To inspire and guide participants in the development of their systems, we've compiled a list of research questions exploring key aspects of LLM-based subject tagging in a bilingual context. These questions are intended to stimulate innovation and assist in advancing the field. Participants are encouraged to consider one or more of these questions but are also welcome to pursue their own research objectives.
Fine-Tuning LLMs for Bilingual Subject Tagging
How can LLMs be fine-tuned effectively to perform accurate subject tagging using the GND taxonomy in a bilingual setting?
Multilingual vs. Monolingual Models in Subject Tagging
How do multilingual pre-trained models compare to monolingual models in bilingual subject tagging tasks?
Mitigating Hallucinations and Overgeneralizations
How can we prevent LLMs from producing irrelevant or overly generalized subject tags?
Integrating External Knowledge into LLMs
What methods are most effective for integrating external knowledge, like the GND taxonomy, into LLMs for enhanced subject tagging?
Impact of Prompt Engineering on Subject Tagging
How does prompt engineering influence the performance of LLMs in subject tagging tasks?
Handling Technical Jargon in LLMs
What challenges do LLMs face when processing technical jargon and domain-specific terminology, and how can these be mitigated?
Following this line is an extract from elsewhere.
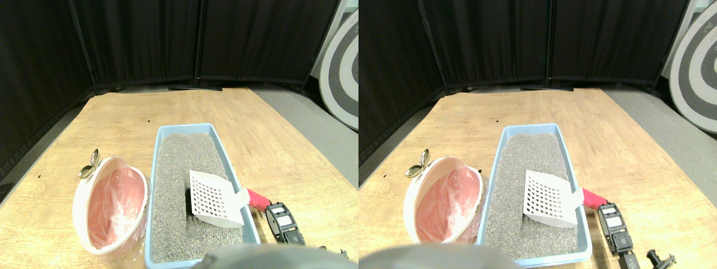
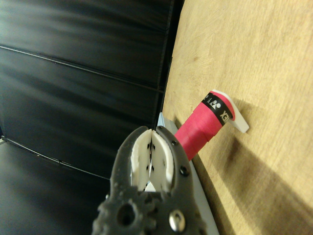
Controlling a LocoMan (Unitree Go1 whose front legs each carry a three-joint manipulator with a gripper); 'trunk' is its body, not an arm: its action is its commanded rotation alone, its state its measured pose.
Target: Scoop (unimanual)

Disambiguating Polysemous Terms with LLMs
How can LLMs be improved to disambiguate terms with multiple meanings in different technical contexts?
Effect of Training Data Size and Diversity
How does the size and diversity of training data affect LLM performance in subject tagging?
Explainable AI for Subject Tagging
How can LLMs provide explanations or justifications for their subject tagging decisions to assist human experts?
Impact of LLMs on Expert Workflow Efficiency
How does the use of LLM-based subject tagging tools affect the efficiency and accuracy of subject matter experts' workflows?